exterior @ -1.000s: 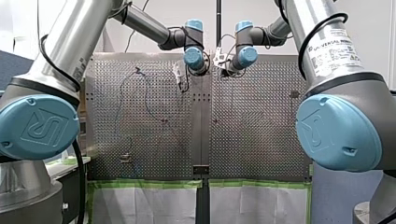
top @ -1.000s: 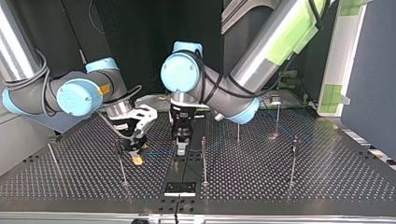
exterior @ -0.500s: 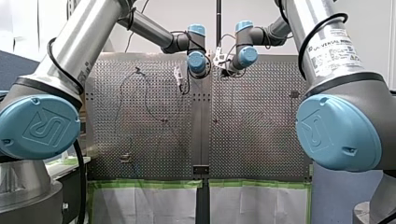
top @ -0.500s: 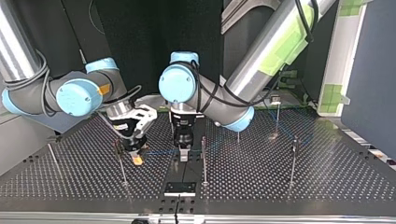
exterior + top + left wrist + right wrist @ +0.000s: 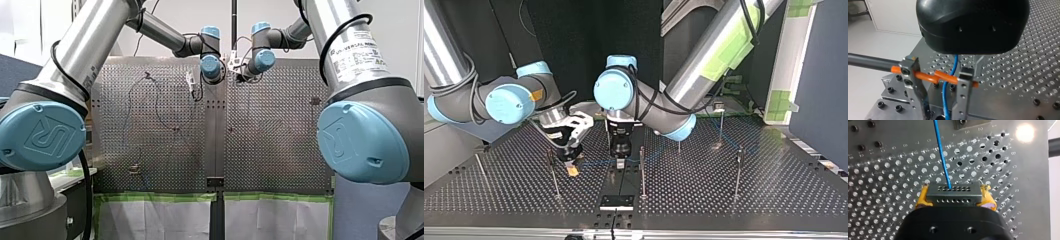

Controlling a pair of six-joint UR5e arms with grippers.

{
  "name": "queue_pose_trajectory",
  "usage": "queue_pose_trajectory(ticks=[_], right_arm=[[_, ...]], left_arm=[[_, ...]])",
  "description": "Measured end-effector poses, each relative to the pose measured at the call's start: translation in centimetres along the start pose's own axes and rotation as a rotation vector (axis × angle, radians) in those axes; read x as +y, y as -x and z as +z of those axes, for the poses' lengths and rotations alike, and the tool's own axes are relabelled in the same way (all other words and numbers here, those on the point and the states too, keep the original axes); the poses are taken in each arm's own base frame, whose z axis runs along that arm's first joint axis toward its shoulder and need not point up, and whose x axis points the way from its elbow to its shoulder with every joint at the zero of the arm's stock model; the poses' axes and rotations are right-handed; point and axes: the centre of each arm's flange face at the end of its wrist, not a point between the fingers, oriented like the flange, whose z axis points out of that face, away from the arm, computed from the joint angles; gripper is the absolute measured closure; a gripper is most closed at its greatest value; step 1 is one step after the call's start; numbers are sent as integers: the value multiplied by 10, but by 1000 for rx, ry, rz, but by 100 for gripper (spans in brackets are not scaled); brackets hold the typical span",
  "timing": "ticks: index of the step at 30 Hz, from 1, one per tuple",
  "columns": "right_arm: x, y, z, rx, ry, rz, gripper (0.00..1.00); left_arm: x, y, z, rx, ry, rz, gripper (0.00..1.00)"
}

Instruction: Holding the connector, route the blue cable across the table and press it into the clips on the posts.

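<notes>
- Perforated steel table [image 5: 724, 200] under two UR5e arms, with thin metal posts standing across it.
- My right gripper [image 5: 955, 195] is clamped on the grey metal connector block [image 5: 953, 191], its yellow pads [image 5: 922, 199] squeezing both ends.
- From the connector's face the thin blue cable [image 5: 941, 152] runs straight ahead of that gripper, low over the table.
- My left gripper [image 5: 939, 100] stands with its metal fingers [image 5: 963, 92] apart; the cable hangs down between them, loose and not pinched, passing an orange cross-bar [image 5: 946, 77] that spans the gap.
- In the top view the nearest slim post [image 5: 642, 170] stands just beside my left gripper, and the cable passes close by it.
- Judged step: mid-routing, with one arm anchoring the connector end and the other guiding the line toward a clip.
- Whether the cable already sits in any clip is too small to tell.
- Next move likely calls for a taut line, aligned over the post's clip, then a firm downward press.
</notes>
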Motion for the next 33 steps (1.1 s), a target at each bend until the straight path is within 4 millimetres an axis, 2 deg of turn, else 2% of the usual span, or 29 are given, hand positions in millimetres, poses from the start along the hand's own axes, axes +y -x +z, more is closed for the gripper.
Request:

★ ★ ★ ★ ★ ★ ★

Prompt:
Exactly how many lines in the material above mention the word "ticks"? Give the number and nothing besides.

Response:
2